As a member of the 7th U.S. Circuit Court of Appeals, now-Supreme Court nominee Barrett wrote an opinion in which she argued that the Constitution protects the right of non-violent felons to own guns, but does not necessarily protect their right to vote. She cited gun ownership as an “individual right”, unlike voting. She noted that, in the 18th and 19th centuries, felons could be disqualified from exercising “civic rights” like voting “because these rights belonged only to virtuous citizens.”
Espy has spoken out against the Republican-led U.S. Senate’s rush to confirm Barrett before the election or before a potential new president can take office. He has also cited concerns that the judge would vote to overturn the 2010 Patient Protection and Affordable Care Act, which could cause many Mississippians to lose health care access or protections from price hikes for pre-existing conditions.

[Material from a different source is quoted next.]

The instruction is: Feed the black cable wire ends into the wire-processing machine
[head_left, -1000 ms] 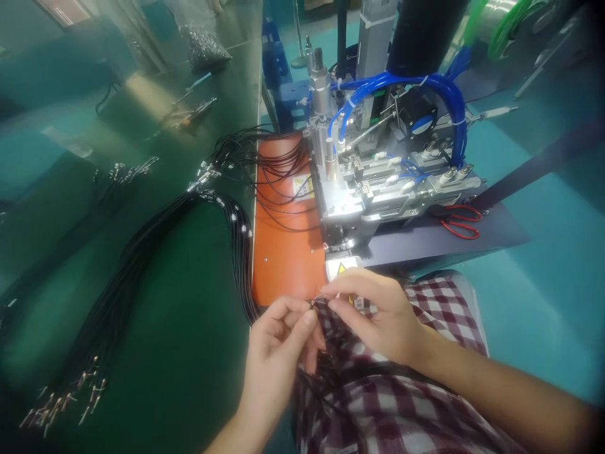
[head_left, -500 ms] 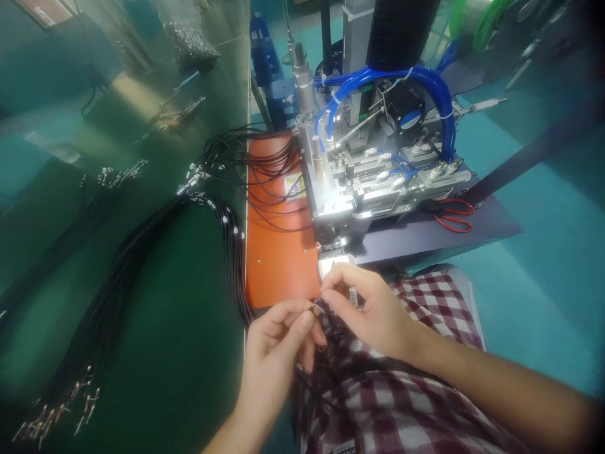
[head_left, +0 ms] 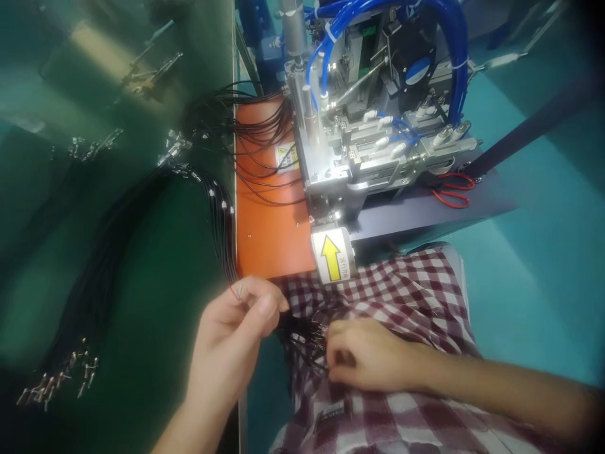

“I firmly believe that Mississippians deserve to have their voices heard. It should be up to the next president to nominate a qualified jurist to fill Justice Ginsburg’s seat,” Espy said a Sept. 21 statement.
During a 2018 debate with Espy, Hyde-Smith declared that “Obamacare,” referring to the ACA, “is the worst thing that happened to us.” Still, the senator said she “strongly believes in pre-existing conditions,” referring to patient protections like those in the Affordable Care Act that will be struck if the U.S. Supreme Court decides to invalidate the law as the Trump administration is requesting.
Despite her vocal support for keeping pre-existing conditions protections, Hyde-Smith is supporting the Trump administration’s lawsuit in the U.S. Supreme Court to invalidate the entire law. Neither Hyde-Smith nor other Republicans have proposed legislation to reinstate pre-existing conditions protections if the court strikes them down.
In a debate with Democratic vice-presidential candidate Kamala Harris earlier this week, Vice President Mike Pence declined to answer questions about how the Trump administration would protect people with pre-existing conditions if the court strikes down the law.